The tragic tale of this convoy inflamed my imagination: this was the story that Larry and I had to tell in our next book. I could picture the men and women gripping the steering wheels of their trucks as all hell broke loose around them. Most had probably just escaped Hitler's death camps, and struggled across a war-torn Europe to embark on a clandestine ship to the Promised Land - only to die here on a windy, desolate road while trying to save their starving brethren in Jerusalem. Then there suddenly appeared in front of my eyes the Queen of all cities rising majestically in all her splendor in the distance, as if spread on a lunar landscape.
What a sight! My taxi driver also gave me the magnificent gift of driving directly to the top of the Mount of Olives. Sprawled out before us was the collection of domes, minarets, bell towers, and terraces interlaced in a maze of alleyways and secret passages that comprised the heart of the Old City of Jerusalem, capital of Abraham, David, and Solomon; home to John, Mary, and Jesus; a conqueror's prize for Godefroy de Bouillon, Saladin, Allenby and his Englishmen, King Abdallah and his legionnaires, and, most recently at that time, Moshe Dayan and his paratroopers.
I was blessed with luck. I had arrived on a Friday. Their prayers to Allah finished, crowds of men crowned with their distinctive kaffiyehs and women dressed in their braided Palestinian robes were leaving the mosques on the Haram Esplanade. The melodious chants of the muezzins atop their minarets had just ended. In a few moments, the sun would disappear behind the Judean hills that lined the horizon. The gruff call from the Jewish shofars suddenly filled the evening air of the ancient city, announcing the beginning of the Shabbat. A few moments later, precisely at dusk, the Christian churches took their turn and celebrated gloriously with a cacophony of bells the holy hour of the Angelus. It was there, in all the multifaceted Glory of God, that I was meeting Jerusalem for the first time. I couldn't help but think of all the sacrifices that had been imposed in the name of God on this city throughout its turbulent history.

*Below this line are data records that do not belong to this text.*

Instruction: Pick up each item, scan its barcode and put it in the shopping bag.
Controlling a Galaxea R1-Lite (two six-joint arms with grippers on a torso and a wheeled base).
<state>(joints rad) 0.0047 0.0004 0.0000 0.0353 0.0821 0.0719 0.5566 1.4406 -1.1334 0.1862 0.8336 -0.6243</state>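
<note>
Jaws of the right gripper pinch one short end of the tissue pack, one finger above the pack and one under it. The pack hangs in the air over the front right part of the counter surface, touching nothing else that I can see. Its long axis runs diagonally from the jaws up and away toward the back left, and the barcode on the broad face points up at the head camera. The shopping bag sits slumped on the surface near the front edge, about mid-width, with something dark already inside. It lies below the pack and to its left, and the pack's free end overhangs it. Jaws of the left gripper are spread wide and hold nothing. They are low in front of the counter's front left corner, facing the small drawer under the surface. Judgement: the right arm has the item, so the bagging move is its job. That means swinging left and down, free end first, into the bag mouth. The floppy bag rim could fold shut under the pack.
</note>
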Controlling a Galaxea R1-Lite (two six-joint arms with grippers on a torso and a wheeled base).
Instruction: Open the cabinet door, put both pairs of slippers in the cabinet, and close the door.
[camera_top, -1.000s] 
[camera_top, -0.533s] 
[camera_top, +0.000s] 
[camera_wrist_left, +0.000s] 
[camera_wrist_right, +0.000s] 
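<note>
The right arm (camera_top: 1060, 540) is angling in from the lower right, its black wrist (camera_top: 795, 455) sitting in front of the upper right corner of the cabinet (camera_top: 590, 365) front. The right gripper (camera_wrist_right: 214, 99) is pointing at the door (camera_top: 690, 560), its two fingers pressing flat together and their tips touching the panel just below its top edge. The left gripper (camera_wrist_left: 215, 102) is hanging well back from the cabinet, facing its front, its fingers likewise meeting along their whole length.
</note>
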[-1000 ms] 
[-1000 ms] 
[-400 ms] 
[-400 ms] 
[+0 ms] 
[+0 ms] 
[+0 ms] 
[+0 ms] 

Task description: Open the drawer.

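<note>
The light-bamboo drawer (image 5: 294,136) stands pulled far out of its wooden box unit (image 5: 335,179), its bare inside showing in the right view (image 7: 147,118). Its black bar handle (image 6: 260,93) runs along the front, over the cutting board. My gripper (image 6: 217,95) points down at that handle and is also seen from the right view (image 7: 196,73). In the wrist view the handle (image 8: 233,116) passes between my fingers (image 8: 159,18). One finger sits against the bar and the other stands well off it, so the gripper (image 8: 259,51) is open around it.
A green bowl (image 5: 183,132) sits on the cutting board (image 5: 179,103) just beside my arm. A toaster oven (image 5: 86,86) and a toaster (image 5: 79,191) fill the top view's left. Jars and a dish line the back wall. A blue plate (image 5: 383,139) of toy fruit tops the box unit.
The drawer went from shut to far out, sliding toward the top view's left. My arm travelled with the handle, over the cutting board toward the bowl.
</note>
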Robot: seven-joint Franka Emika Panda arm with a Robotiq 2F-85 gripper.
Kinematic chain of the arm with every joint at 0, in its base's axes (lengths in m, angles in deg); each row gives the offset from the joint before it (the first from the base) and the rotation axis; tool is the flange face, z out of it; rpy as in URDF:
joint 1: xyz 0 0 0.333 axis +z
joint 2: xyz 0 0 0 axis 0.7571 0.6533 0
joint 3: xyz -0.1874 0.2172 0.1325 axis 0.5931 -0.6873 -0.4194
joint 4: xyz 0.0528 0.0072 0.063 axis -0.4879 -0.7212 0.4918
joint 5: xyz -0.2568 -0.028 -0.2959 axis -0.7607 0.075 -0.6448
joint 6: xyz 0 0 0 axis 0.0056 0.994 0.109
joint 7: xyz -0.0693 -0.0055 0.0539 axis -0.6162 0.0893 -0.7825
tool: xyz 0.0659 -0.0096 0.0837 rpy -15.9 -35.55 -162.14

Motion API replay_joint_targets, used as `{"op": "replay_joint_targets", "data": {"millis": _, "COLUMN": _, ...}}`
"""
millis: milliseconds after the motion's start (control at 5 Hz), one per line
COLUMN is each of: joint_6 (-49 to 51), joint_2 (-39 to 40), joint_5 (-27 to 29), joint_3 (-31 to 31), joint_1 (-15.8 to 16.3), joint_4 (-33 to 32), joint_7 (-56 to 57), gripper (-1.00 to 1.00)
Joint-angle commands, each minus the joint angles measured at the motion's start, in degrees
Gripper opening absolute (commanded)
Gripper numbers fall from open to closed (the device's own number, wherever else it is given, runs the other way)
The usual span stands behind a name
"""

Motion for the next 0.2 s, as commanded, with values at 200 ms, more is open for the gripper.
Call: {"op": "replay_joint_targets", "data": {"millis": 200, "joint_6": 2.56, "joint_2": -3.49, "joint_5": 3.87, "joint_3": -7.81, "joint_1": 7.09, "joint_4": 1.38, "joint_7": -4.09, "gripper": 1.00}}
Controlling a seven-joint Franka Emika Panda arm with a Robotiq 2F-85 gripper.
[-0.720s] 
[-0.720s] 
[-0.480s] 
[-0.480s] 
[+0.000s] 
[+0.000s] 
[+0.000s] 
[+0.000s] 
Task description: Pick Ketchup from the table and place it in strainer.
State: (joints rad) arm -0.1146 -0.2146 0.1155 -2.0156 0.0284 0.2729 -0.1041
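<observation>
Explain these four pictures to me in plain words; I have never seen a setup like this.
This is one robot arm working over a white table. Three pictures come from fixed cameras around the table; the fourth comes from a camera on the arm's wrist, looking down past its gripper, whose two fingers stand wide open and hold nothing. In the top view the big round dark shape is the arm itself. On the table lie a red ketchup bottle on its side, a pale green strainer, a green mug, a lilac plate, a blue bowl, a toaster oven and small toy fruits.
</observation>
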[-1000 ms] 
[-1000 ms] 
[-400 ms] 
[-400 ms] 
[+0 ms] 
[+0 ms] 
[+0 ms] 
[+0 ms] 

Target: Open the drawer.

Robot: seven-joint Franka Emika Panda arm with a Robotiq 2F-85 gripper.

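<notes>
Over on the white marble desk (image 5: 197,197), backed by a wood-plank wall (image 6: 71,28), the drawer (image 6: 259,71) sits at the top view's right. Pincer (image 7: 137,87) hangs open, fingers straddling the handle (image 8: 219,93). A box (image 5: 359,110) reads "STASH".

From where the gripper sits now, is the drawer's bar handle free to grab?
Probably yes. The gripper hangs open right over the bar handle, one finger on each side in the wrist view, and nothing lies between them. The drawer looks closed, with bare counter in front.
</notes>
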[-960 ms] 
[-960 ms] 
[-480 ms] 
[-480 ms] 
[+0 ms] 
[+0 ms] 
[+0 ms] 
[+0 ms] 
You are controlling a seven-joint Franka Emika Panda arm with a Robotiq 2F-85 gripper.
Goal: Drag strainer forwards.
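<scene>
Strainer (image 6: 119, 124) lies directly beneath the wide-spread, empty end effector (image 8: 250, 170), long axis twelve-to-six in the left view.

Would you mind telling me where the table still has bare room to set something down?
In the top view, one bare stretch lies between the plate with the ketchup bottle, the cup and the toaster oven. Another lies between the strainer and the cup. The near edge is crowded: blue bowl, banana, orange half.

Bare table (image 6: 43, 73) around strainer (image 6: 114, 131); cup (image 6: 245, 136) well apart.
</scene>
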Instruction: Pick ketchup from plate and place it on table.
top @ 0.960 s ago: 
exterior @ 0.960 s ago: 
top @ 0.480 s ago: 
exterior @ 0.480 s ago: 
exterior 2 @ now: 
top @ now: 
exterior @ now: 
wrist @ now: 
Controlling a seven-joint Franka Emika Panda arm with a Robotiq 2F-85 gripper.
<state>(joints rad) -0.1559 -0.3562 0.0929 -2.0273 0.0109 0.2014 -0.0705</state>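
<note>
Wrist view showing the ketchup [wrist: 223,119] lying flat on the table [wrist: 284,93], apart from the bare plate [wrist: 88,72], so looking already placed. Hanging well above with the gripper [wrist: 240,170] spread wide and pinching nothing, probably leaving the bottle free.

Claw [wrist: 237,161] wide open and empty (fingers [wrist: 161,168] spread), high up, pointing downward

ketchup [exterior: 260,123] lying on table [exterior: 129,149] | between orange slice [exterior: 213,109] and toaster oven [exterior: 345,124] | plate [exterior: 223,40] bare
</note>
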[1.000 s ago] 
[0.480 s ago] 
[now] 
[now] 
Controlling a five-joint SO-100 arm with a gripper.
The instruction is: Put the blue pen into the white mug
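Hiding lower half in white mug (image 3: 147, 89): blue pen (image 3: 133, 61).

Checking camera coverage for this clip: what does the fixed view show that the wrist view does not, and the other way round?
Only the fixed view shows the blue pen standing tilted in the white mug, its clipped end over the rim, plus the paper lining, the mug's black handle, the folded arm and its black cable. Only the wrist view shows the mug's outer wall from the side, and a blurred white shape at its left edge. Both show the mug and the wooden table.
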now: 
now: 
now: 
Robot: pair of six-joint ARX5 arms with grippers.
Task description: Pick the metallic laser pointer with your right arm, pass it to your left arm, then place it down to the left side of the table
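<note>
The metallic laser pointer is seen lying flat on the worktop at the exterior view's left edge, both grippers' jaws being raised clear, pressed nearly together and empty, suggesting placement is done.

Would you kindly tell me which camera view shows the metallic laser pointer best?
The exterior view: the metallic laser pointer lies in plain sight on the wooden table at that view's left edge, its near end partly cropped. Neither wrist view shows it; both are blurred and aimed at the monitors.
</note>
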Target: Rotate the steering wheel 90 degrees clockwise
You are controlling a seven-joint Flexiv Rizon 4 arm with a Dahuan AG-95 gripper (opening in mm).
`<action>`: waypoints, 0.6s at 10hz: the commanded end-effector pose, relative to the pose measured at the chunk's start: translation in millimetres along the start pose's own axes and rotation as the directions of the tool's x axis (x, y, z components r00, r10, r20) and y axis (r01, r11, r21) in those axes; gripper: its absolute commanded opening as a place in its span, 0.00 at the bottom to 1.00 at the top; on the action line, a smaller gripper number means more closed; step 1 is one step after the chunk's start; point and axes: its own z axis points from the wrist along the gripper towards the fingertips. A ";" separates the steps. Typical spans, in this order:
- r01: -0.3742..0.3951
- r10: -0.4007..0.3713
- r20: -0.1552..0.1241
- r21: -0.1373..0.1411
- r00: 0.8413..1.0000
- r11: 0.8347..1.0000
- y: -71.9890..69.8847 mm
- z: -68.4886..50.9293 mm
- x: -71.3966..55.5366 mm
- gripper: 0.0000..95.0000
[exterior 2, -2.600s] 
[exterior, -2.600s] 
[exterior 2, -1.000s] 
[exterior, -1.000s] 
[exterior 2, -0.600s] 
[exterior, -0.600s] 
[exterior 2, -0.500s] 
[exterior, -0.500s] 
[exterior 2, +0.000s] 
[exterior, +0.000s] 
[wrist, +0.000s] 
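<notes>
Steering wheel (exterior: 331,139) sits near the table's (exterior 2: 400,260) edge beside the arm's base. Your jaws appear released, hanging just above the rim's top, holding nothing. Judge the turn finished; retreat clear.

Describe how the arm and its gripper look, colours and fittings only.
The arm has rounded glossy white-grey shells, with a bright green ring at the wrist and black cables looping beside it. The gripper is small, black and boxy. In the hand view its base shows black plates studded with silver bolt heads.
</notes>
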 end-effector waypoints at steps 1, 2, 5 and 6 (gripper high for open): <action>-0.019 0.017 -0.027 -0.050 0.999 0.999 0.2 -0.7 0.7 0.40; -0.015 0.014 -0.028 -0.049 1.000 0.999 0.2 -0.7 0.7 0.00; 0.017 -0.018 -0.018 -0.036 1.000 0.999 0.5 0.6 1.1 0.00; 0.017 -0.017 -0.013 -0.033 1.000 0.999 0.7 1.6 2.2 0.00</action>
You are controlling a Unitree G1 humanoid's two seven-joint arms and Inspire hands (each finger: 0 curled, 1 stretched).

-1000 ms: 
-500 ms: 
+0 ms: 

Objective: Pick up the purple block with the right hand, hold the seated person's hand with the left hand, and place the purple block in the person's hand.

Our new book would have to tell the story of what was but one page in that long history, a page on which the tragedy of the convoy was but a footnote. The story covered twenty years, and included the partition of Palestine into two distinct states, the departure of the British, the birth of the state of Israel, and the start of a conflict between Arabs and Jews that would never cease to rage.
I ran to a telephone and called Larry in America. He was so excited by the idea that he jumped on the first plane to join me in Jerusalem.
We were aware that our research would be long, difficult, and complex due to all the passion and hate that poisoned this region of the world. We would need to dig deep, to find the facts and the historical truths on all sides in order to write a book on such an explosive subject.